While record drought is usually not a good thing, it's been a boon to archeologists in Poland.
The Vistula River, which flows through Warsaw, has receded so much that it's revealed sunken treasure from the 17th century, Reuters reported.
The trove of marble columns, fountains and other palace stonework provides further evidence of a Swedish invasion about 400 years ago, the article said. It also proves that the plundering nation from the north didn't know how to ferry the haul back home. After the Swedes looted Poland's castles, their barges sank under the weight of their spoils to rest on the river bed, say historians.
The lowest water levels in 200 years also yielded World War II explosives and pieces of Jewish gravestones, according to Virtual Shtetl, a web portal of the Museum of the History of Polish Jews. The burial fragments, probably taken from a nearby cemetery, were used to pave the river bottom after the war, Virtual Shtetl wrote.
Drought has brought history to the surface elsewhere recently. Record lows for Lake Kucukcekmece in Istanbul have been uncovering relics from as far back as the fourth century from the ancient submerged city of Bathonea, the New York Times reported in January. Findings included buildings, walls, and even a Byzantine church.
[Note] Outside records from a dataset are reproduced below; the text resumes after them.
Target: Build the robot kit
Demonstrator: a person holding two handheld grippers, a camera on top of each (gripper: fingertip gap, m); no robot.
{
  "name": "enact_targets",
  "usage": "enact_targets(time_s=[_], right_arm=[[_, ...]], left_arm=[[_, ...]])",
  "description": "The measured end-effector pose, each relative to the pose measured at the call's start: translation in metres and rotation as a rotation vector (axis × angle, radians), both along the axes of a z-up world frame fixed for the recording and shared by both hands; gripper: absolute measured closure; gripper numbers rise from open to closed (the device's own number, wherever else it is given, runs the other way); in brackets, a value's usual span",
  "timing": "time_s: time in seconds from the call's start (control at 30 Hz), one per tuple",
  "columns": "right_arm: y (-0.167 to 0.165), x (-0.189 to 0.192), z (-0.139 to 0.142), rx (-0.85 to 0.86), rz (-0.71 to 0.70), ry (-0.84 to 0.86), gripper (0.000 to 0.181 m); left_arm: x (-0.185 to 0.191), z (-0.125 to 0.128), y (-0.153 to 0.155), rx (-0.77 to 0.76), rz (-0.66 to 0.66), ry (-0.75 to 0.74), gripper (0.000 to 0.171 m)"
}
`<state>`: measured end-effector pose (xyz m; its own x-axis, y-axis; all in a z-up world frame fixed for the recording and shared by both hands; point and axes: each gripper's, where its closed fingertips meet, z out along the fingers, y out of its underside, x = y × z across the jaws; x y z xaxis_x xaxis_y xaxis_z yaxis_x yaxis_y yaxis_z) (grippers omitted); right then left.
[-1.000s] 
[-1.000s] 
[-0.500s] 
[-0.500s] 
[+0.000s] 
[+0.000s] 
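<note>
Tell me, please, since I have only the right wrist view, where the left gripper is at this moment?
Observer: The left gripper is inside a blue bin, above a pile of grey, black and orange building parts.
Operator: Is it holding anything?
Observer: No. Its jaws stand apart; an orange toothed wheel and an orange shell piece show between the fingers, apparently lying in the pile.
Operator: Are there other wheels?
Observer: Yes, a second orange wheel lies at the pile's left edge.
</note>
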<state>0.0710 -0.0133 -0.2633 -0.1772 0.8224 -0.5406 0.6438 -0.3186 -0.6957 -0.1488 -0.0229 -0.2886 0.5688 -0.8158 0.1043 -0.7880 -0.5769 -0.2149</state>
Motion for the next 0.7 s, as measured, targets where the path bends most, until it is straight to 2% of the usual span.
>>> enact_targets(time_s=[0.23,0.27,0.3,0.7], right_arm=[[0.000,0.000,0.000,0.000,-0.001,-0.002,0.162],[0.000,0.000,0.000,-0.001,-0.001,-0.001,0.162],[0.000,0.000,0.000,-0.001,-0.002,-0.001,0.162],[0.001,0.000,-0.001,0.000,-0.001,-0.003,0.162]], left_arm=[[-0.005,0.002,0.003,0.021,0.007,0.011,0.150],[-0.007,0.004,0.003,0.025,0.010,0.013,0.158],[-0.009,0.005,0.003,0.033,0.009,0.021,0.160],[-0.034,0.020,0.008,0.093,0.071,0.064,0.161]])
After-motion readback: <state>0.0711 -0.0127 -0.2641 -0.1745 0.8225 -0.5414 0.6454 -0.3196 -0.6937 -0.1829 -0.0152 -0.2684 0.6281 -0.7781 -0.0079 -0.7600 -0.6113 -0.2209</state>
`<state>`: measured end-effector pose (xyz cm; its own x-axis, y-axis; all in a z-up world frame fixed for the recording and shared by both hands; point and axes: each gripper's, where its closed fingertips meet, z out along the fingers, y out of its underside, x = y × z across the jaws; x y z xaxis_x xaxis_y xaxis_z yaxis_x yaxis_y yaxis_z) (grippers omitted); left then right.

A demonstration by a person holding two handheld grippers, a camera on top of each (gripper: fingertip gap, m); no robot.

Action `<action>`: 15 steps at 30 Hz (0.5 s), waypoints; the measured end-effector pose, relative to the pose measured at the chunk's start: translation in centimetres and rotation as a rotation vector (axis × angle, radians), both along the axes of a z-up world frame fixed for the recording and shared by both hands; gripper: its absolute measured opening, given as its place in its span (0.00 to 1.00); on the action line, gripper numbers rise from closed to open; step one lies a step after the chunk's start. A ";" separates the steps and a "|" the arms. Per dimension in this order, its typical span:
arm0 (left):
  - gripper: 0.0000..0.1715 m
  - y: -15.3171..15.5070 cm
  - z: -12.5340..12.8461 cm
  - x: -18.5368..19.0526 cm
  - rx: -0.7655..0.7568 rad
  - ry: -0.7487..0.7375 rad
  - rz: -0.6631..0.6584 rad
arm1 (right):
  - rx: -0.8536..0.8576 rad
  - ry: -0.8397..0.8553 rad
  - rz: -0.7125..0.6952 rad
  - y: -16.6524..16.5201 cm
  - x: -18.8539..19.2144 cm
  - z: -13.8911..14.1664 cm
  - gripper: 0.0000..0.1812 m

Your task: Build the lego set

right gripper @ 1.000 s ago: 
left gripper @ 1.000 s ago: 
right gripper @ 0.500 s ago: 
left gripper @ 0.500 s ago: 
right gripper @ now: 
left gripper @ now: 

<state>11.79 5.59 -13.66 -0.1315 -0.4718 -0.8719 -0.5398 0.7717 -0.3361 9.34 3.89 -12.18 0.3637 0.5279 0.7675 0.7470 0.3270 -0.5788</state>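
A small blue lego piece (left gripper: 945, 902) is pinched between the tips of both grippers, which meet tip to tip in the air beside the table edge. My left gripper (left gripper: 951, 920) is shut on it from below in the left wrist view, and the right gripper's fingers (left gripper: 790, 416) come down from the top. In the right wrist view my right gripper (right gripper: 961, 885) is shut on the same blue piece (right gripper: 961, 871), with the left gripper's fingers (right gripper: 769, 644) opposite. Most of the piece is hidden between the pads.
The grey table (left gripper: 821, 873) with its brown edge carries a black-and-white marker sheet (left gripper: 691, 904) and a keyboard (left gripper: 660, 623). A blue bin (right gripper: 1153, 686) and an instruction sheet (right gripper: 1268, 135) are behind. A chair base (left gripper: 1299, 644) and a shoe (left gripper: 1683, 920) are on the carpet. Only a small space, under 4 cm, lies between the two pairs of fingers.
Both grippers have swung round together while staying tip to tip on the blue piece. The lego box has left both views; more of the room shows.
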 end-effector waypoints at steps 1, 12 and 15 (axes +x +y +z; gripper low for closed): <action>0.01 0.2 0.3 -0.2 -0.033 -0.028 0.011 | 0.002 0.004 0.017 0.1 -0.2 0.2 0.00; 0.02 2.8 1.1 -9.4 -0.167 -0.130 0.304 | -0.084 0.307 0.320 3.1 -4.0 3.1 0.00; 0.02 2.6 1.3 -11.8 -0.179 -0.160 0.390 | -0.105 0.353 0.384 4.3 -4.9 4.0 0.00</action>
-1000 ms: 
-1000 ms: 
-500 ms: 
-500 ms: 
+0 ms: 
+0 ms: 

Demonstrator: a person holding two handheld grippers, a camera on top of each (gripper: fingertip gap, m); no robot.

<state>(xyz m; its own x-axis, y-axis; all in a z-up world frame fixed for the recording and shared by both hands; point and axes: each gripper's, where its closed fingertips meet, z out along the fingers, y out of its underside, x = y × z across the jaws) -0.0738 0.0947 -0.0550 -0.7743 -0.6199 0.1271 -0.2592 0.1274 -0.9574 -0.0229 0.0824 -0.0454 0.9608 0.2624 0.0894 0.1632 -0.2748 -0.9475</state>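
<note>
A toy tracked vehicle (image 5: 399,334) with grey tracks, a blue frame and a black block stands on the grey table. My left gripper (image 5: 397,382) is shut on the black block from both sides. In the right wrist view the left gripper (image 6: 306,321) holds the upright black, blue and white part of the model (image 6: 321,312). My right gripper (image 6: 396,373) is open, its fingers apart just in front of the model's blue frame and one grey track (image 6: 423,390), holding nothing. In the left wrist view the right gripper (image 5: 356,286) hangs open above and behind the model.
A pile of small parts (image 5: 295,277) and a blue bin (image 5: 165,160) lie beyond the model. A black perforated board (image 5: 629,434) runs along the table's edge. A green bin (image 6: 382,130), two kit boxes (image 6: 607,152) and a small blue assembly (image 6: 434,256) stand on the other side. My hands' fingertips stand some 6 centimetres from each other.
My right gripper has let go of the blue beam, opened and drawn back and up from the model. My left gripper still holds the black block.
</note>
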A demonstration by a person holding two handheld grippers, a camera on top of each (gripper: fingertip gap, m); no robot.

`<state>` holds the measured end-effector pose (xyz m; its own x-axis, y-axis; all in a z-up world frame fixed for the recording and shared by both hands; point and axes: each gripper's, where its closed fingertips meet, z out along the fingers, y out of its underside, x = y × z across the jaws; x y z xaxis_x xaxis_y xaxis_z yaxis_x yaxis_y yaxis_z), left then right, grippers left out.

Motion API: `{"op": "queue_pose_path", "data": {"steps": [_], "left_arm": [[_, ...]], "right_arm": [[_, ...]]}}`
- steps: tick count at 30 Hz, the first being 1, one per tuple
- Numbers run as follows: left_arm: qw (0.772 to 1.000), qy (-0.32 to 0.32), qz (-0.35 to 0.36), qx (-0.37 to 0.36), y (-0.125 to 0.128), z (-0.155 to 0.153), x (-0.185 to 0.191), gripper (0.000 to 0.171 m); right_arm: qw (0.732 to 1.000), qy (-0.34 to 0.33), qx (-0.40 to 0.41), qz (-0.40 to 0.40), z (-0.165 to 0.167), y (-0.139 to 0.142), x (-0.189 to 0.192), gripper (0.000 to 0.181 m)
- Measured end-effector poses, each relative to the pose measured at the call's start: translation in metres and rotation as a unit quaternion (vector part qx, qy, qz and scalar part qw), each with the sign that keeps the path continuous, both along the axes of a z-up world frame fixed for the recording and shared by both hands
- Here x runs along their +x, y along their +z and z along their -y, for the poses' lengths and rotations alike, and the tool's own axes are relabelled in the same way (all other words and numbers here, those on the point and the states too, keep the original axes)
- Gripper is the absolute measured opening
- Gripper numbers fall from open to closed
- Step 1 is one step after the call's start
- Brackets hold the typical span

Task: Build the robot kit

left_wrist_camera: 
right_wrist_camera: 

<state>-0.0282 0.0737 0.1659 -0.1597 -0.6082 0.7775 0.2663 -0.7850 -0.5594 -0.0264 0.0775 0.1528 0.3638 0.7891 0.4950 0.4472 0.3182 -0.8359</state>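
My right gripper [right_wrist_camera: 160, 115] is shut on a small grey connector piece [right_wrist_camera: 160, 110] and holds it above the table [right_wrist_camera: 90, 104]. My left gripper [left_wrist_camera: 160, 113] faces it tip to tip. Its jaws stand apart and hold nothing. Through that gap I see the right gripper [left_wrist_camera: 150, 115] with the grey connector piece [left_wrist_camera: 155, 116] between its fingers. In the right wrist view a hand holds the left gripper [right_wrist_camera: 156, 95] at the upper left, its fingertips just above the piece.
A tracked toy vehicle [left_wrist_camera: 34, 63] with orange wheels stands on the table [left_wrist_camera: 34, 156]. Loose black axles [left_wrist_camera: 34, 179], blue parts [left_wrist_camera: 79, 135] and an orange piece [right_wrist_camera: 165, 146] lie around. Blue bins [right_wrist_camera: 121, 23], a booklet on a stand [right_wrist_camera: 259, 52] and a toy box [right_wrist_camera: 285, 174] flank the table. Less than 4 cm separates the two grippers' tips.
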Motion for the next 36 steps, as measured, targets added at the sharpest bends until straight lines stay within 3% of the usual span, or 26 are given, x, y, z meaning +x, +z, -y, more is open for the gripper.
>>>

In Texas last year, receding lakes unveiled a prehistoric skull, fossils and a cemetery thought to have housed the bodies of freed slaves, according to reports.
In Poland, several dozen tons of artifacts are covered in stinky mud, but some of the stonework has already been excavated and stored in a Warsaw river police building, noted Reuters.
"Now we have evidence, the best material evidence of the Swedish invasion so far," Hubert Kowalski, deputy director of the University of Warsaw Museum and leader of the dig, told the news agency.